**WHAT TO DO:** Give back the listing underneath, unchanged and complete.

**INFORMATION SHOWN:**
------------
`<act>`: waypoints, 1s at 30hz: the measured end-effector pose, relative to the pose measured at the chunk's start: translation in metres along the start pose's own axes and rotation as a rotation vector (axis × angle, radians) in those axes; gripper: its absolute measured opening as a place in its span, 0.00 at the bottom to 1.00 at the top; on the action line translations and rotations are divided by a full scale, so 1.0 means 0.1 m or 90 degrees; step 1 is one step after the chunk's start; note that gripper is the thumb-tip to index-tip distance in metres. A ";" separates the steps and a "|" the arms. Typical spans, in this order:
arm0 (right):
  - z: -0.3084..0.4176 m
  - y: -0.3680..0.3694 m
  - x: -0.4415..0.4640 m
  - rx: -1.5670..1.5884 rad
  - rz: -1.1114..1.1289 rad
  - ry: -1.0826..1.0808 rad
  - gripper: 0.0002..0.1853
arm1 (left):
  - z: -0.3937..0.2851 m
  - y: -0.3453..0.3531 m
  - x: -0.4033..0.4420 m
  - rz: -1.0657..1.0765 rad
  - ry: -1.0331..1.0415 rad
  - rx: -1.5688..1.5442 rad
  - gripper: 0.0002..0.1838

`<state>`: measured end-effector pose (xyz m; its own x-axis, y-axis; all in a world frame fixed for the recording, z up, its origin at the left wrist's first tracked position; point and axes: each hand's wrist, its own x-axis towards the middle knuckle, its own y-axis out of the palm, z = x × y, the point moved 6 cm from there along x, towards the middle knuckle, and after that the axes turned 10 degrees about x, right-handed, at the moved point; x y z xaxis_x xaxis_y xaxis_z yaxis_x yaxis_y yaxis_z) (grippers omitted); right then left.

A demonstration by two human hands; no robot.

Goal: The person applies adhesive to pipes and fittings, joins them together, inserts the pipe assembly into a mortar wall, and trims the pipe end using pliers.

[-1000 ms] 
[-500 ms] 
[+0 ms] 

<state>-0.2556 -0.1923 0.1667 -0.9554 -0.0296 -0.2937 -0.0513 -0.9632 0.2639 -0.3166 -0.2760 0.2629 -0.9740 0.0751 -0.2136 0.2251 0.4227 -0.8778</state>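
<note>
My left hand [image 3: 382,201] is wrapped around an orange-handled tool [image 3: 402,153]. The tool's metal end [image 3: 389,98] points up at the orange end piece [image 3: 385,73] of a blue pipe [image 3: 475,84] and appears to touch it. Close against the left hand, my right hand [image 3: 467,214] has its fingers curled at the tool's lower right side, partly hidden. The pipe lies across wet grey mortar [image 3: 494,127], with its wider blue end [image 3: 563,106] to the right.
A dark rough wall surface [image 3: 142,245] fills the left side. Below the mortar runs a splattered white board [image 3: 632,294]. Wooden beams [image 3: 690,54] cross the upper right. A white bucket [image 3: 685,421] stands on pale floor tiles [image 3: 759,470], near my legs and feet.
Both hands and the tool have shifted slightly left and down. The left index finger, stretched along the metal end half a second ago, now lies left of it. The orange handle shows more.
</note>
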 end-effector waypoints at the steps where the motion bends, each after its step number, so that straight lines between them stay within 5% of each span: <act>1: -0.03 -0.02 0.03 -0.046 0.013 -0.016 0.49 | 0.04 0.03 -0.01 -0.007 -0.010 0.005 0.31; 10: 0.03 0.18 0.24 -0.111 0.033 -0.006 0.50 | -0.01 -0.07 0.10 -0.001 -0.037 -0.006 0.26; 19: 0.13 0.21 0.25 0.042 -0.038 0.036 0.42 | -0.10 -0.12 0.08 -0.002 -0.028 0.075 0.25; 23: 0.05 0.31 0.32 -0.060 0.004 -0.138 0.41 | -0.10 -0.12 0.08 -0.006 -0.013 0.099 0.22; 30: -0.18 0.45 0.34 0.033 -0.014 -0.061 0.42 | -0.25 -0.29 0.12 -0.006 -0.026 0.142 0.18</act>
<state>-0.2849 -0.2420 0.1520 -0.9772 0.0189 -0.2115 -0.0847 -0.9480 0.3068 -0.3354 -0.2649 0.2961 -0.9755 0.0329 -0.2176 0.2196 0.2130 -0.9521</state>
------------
**RESULT:**
`<act>`: waypoints, 1s at 30hz: the measured end-effector pose, relative to the pose measured at the chunk's start: translation in metres along the start pose's own axes and rotation as a rotation vector (axis × angle, radians) in those axes; gripper: its absolute measured opening as a place in its span, 0.00 at the bottom to 1.00 at the top; on the action line translations and rotations are divided by a full scale, so 1.0 means 0.1 m or 90 degrees; step 1 is one step after the chunk's start; note that gripper is the thumb-tip to index-tip distance in metres. A ";" separates the steps and a "|" the arms. Typical spans, in this order:
arm0 (right):
  - z: -0.3084..0.4176 m
  - y: -0.3680..0.3694 m
  - x: -0.4415..0.4640 m
  - rx: -1.5670..1.5884 rad
  - rz: -1.1114..1.1289 rad
  - ry: -1.0826..1.0808 rad
  - gripper: 0.0002..0.1853
arm1 (left):
  - z: -0.3937..0.2851 m
  - y: -0.3453..0.3531 m
  - x: -0.4033..0.4420 m
  - rz: -1.0657..1.0765 rad
  - ry: -1.0331..1.0415 rad
  - rx: -1.5688..1.5442 rad
  - gripper: 0.0002..0.1838

`<state>`: measured end-effector pose (xyz m; its own x-axis, y-axis; all in a world frame fixed for the recording, z up, its origin at the left wrist's first tracked position; point and axes: each hand's wrist, its own x-axis towards the middle knuckle, its own y-axis out of the palm, z = x × y, the point moved 6 cm from there along x, towards the middle knuckle, and after that the axes turned 10 degrees about x, right-handed, at the moved point; x y z xaxis_x xaxis_y xaxis_z yaxis_x yaxis_y yaxis_z) (grippers omitted); right then left.

A demonstration by two human hands; no robot.

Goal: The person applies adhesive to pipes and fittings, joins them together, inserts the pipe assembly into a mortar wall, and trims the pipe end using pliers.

[-1000 ms] 
[-500 ms] 
[+0 ms] 

<state>-0.2556 -0.1923 0.1667 -0.9554 -0.0296 -0.2937 -0.0513 -0.9632 0.2639 -0.3166 -0.2760 0.2629 -0.9740 0.0751 -0.2136 0.2251 0.4227 -0.8778</state>
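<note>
My left hand [image 3: 382,201] is wrapped around an orange-handled tool [image 3: 402,153]. The tool's metal end [image 3: 389,98] points up at the orange end piece [image 3: 385,73] of a blue pipe [image 3: 475,84] and appears to touch it. Close against the left hand, my right hand [image 3: 467,214] has its fingers curled at the tool's lower right side, partly hidden. The pipe lies across wet grey mortar [image 3: 494,127], with its wider blue end [image 3: 563,106] to the right.
A dark rough wall surface [image 3: 142,245] fills the left side. Below the mortar runs a splattered white board [image 3: 632,294]. Wooden beams [image 3: 690,54] cross the upper right. A white bucket [image 3: 685,421] stands on pale floor tiles [image 3: 759,470], near my legs and feet.
Both hands and the tool have shifted slightly left and down. The left index finger, stretched along the metal end half a second ago, now lies left of it. The orange handle shows more.
</note>
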 end-effector waypoints at the steps where the motion bends, each after its step number, so that straight lines between them stay within 5% of each span: <act>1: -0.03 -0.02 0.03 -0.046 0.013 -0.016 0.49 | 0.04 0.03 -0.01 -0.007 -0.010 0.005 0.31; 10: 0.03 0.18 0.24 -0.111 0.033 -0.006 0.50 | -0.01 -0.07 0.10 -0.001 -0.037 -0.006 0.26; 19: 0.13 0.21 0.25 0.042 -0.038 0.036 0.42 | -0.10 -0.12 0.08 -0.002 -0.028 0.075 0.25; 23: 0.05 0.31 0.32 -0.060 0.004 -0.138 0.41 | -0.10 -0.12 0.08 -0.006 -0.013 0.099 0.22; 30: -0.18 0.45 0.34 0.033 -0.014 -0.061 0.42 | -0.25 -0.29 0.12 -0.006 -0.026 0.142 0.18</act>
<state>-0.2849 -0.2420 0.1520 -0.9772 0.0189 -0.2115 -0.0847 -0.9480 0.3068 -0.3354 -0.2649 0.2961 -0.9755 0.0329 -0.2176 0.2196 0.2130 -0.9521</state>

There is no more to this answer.